Date Published: July 5, 2017
Publisher: Public Library of Science
Author(s): Scott Jennings, Madeline Chenevert, Liqiong Liu, Madhusoodanan Mottamal, Edward J. Wojcik, Thomas M. Huckaba, Alexander F. Palazzo.
Kif5A is a neuronally-enriched isoform of the Kinesin-1 family of cellular transport motors. 23 separate mutations in the motor domain of Kif5A have been identified in patients with the complicated form of hereditary spastic paraplegia (HSP). We performed in vitro assays on dimeric recombinant Kif5A with HSP-causing mutations in the Switch I domain, which participates in the coordination and hydrolysis of ATP by kinesin. We observed a variety of significantly reduced catalytic and mechanical activities as a result of each mutation, with the shared phenotype from each that motility was significantly reduced. Substitution of Mn2+ for Mg2+ in our reaction buffers provides a dose-dependent rescue in both the catalytic and ensemble mechanical properties of the S203C mutant. This work provides mechanistic insight into the cause of HSP in patients with these mutations and points to future experiments to further dissect the root cause of this disease.

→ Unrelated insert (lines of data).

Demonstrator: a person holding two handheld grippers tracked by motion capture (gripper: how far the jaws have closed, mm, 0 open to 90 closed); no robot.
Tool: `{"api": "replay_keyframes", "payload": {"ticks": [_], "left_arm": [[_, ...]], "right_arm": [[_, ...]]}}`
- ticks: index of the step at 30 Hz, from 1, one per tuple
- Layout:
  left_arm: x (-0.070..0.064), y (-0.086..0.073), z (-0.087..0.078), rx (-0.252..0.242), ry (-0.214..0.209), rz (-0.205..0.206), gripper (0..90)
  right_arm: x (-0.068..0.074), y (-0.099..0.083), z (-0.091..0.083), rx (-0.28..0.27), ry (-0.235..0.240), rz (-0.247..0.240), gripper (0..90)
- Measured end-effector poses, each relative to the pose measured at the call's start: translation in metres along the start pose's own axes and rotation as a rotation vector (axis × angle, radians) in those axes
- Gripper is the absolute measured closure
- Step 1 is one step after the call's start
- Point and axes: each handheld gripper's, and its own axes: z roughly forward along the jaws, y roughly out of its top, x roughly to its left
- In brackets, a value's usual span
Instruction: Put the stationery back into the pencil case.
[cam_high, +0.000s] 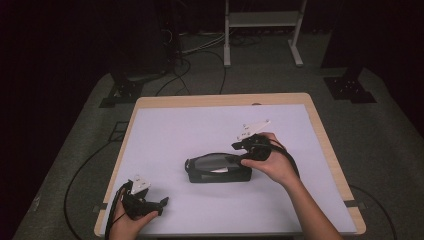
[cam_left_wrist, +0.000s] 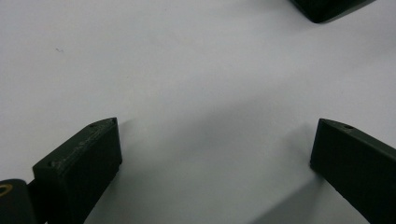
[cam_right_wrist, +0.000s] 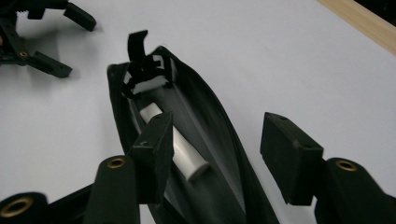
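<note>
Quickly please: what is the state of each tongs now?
Left tongs: open, holding nothing.
Right tongs: open over the black pouch, holding nothing.

left claw agape — white table beneath

One black pouch lies on one table; one white tube inside; two grippers: left gripper, right gripper.
</note>
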Motion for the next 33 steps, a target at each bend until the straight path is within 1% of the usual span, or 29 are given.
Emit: {"api": "replay_keyframes", "payload": {"ticks": [1, 2, 10, 11, 12, 13, 14, 16, 19, 21, 23, 24, 28, 29, 30, 33], "left_arm": [[0.0, 0.0, 0.0, 0.0, 0.0, 0.0, 1.2], [0.0, 0.0, 0.0, 0.0, 0.0, 0.0, 1.2], [0.0, 0.0, 0.0, 0.001, -0.001, 0.001, 1.2], [0.0, 0.0, 0.0, 0.001, -0.001, 0.001, 1.2], [0.0, 0.0, 0.0, 0.001, -0.001, 0.001, 1.2], [0.0, 0.0, 0.0, 0.001, -0.001, 0.001, 1.2], [0.0, 0.0, 0.0, 0.001, 0.0, 0.001, 1.2], [0.0, 0.0, 0.0, 0.001, -0.001, 0.001, 1.2], [0.0, 0.0, 0.0, -0.001, 0.0, -0.005, 1.2], [0.0, 0.0, 0.0, 0.002, 0.0, 0.0, 1.2], [0.0, 0.0, 0.0, 0.003, 0.0, 0.0, 1.2], [0.0, 0.0, 0.0, 0.002, 0.0, 0.0, 1.2], [0.0, 0.0, 0.0, 0.002, 0.0, -0.001, 1.2], [0.0, 0.0, 0.0, 0.002, 0.0, -0.001, 1.2], [0.0, 0.0, 0.0, 0.002, 0.0, 0.0, 1.2], [0.0, 0.0, 0.0, 0.002, 0.0, 0.0, 1.2]], "right_arm": [[-0.001, -0.006, -0.005, -0.009, -0.021, 0.003, 42.2], [-0.002, -0.008, -0.006, -0.019, -0.029, 0.003, 41.8], [-0.006, -0.029, -0.027, -0.053, -0.081, 0.04, 34.9], [-0.006, -0.029, -0.027, -0.053, -0.081, 0.04, 34.9], [-0.007, -0.035, -0.032, -0.061, -0.091, 0.049, 33.2], [-0.007, -0.035, -0.032, -0.061, -0.091, 0.049, 33.2], [-0.007, -0.04, -0.037, -0.058, -0.102, 0.059, 32.0], [-0.007, -0.043, -0.039, -0.06, -0.107, 0.063, 31.7], [-0.008, -0.053, -0.046, -0.054, -0.12, 0.09, 31.0], [-0.008, -0.063, -0.05, -0.051, -0.132, 0.108, 30.5], [-0.009, -0.066, -0.051, -0.052, -0.137, 0.111, 30.3], [-0.008, -0.073, -0.053, -0.046, -0.149, 0.12, 29.8], [-0.008, -0.085, -0.058, -0.047, -0.17, 0.139, 28.2], [-0.008, -0.085, -0.058, -0.047, -0.17, 0.139, 28.2], [-0.009, -0.092, -0.059, -0.042, -0.182, 0.148, 28.0], [-0.009, -0.098, -0.061, -0.039, -0.189, 0.159, 27.2]]}}
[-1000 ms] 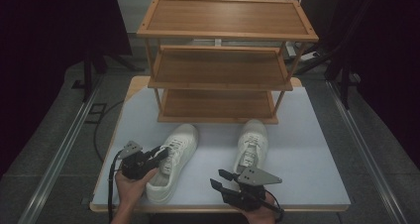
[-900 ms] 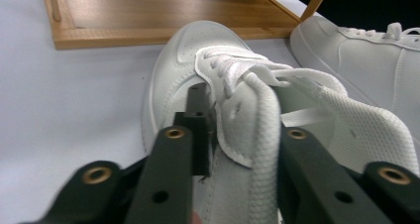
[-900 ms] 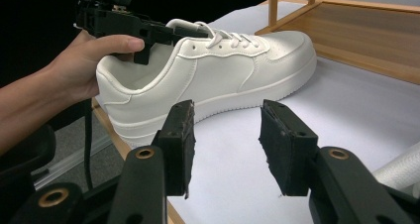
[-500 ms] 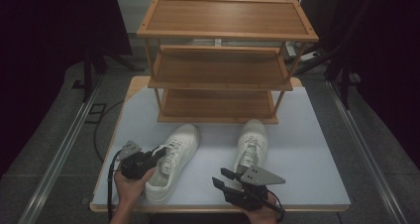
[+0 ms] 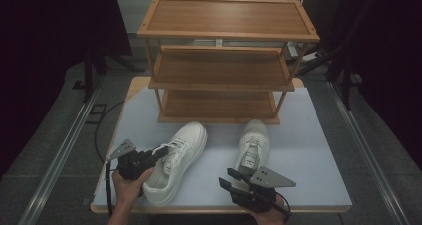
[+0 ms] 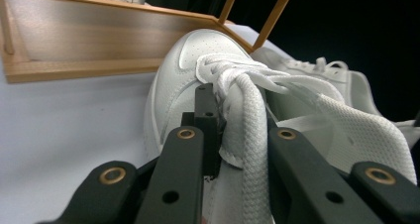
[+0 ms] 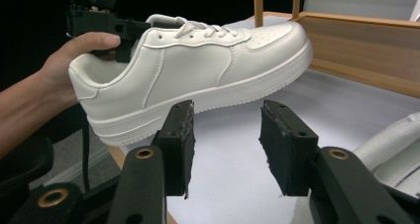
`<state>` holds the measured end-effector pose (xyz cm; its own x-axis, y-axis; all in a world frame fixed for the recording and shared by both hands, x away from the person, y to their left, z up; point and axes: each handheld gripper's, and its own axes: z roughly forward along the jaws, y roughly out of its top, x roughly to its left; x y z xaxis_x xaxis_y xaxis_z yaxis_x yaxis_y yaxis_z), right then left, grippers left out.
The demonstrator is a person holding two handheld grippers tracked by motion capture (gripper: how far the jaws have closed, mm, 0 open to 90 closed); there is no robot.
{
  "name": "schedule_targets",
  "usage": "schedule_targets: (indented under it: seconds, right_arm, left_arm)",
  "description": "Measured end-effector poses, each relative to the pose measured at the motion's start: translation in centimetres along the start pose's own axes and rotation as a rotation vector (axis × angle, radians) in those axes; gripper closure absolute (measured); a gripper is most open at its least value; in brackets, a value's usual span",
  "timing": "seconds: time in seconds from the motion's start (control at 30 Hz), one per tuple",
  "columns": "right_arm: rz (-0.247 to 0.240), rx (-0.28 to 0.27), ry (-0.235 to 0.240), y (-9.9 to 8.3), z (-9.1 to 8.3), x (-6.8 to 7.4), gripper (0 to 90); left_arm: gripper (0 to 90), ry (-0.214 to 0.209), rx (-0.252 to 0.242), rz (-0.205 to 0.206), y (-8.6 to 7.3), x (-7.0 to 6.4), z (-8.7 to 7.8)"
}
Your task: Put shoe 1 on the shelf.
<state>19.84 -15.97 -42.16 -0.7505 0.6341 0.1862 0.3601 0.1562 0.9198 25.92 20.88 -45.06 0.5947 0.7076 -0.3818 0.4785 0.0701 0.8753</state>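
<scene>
Two white sneakers lie on the table in front of a wooden shoe rack (image 5: 219, 68). My left gripper (image 5: 158, 154) is shut on the tongue and laces of the left sneaker (image 5: 181, 153); in the left gripper view the jaws (image 6: 237, 130) pinch the laces of that sneaker (image 6: 176, 85). In the right gripper view the same sneaker (image 7: 198, 70) hangs heel-up off the table, held by the left gripper (image 7: 101, 16). The right sneaker (image 5: 254, 145) rests flat. Just behind its heel my right gripper (image 5: 230, 177) stands open, pads (image 7: 179, 140) apart with nothing between them.
The rack has three bare shelves; its lowest shelf (image 5: 216, 105) faces the sneakers' toes. The table's front edge (image 5: 219, 207) runs under both hands. The right sneaker (image 7: 396, 144) lies at the right of the right gripper view. Dark floor surrounds the table.
The left sneaker has risen slightly at the heel in the left gripper's hold. The right gripper has shifted a little forward and to the right.
</scene>
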Motion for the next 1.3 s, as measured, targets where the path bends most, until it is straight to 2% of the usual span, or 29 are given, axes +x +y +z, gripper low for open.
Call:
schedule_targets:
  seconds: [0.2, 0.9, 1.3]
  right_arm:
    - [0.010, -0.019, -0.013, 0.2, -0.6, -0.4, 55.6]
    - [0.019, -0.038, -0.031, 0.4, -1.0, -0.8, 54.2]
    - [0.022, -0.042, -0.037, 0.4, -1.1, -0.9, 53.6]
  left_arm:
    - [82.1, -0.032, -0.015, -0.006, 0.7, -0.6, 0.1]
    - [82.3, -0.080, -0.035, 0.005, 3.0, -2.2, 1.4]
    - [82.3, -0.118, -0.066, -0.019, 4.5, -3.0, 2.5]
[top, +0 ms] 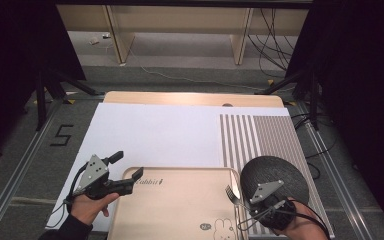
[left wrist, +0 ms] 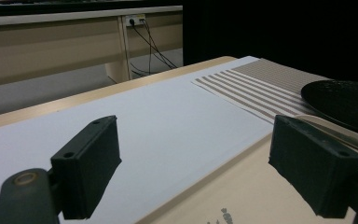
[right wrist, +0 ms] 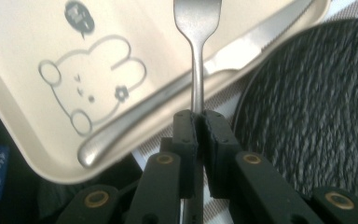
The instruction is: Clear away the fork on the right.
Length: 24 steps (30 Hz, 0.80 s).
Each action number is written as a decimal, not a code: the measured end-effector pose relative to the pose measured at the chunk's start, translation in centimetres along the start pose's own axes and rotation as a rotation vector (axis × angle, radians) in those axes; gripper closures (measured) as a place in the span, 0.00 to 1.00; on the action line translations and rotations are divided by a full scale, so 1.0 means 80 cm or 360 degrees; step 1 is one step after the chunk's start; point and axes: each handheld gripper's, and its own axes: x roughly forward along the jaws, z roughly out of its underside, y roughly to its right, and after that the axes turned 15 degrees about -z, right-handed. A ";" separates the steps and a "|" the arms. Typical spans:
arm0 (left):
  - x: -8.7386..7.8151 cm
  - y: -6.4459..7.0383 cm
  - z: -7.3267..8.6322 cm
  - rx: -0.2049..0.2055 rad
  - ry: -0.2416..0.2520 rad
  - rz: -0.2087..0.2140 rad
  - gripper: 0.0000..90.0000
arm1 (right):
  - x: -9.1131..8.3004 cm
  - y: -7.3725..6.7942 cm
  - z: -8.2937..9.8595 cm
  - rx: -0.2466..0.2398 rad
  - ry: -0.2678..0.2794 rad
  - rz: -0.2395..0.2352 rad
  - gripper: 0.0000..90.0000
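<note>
A fork (right wrist: 197,28) is clamped by its handle between the closed jaws of the right gripper (right wrist: 197,116), tines pointing away from the hand; in the high view the fork (top: 231,194) is held over the right rim of a beige tray (top: 180,210), beside a black textured plate (top: 275,177). The right gripper view shows a table knife (right wrist: 168,98) lying along the tray's (right wrist: 18,60) edge, its handle end nearest the camera and its blade passing under the raised fork; whether fork and knife touch cannot be told. The tray bears a line drawing of a rabbit (right wrist: 93,79) and, at its far edge in the high view, printed lettering (top: 150,183). The plate (right wrist: 317,107) rests on a brown-and-white striped placemat (top: 260,135), which lies beside a white sheet (top: 155,135) covering most of the wooden table (top: 190,98). The left gripper (top: 128,164) is held at the tray's far left corner with its jaws spread wide and nothing between them; in the left gripper view, one jaw stands over the white sheet (left wrist: 168,116) and the other over the tray (left wrist: 242,196), with the plate (left wrist: 345,102) and placemat (left wrist: 261,86) beyond. The left hand (top: 87,207) and the right hand (top: 300,227) enter from the bottom edge.
</note>
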 end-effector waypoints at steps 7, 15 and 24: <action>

Hereditary Spastic Paraplegia (HSP) is a genetically and clinically heterogeneous disease that involves the progressive degeneration of axons in the corticospinal tract [1–3]. To date, 76 distinct genetic loci and 59 separate human genes have been implicated in the onset of HSP . HSP manifests in either the simple or complicated form of the disease. While progressive lower limb spasticity is common in both forms, patients with the complicated form of HSP may also present with retinopathy, ataxia, peripheral polyneuropathy, and cognitive deficit [5, 6]. Approximately 10% of the known cases of complicated HSP are caused by mutations in the neuronally-enriched, kinesin-1 family member Kif5A .
The current therapy to treat patients with HSP is a regimen of muscle relaxants and physical therapy. While this can be effective in helping to alleviate the manifestations of the disease, it addresses neither the mechanistic cause of the disease nor its progressive nature. Targeted therapeutics will require a fundamental understanding of the pathology behind the limb spasticity that all HSP patients share. This project is part of a larger effort to give mechanistic understanding to the disease such that the functional deficit associated with Kif5A mutations can be better understood , as well as the cellular loss of function that results [41, 42]. In particular, we have focused on the cluster of mutations in the Switch I motif to generate a mechanistic understanding of the role of this region as it relates to the functional deficit of Kif5A in the presence of HSP-causing mutations. We have shown that each mutation has a significant impact on at least one of the critical aspects of kinesin function, although there is variability in the severity of the decreased activity depending on the individual mutation.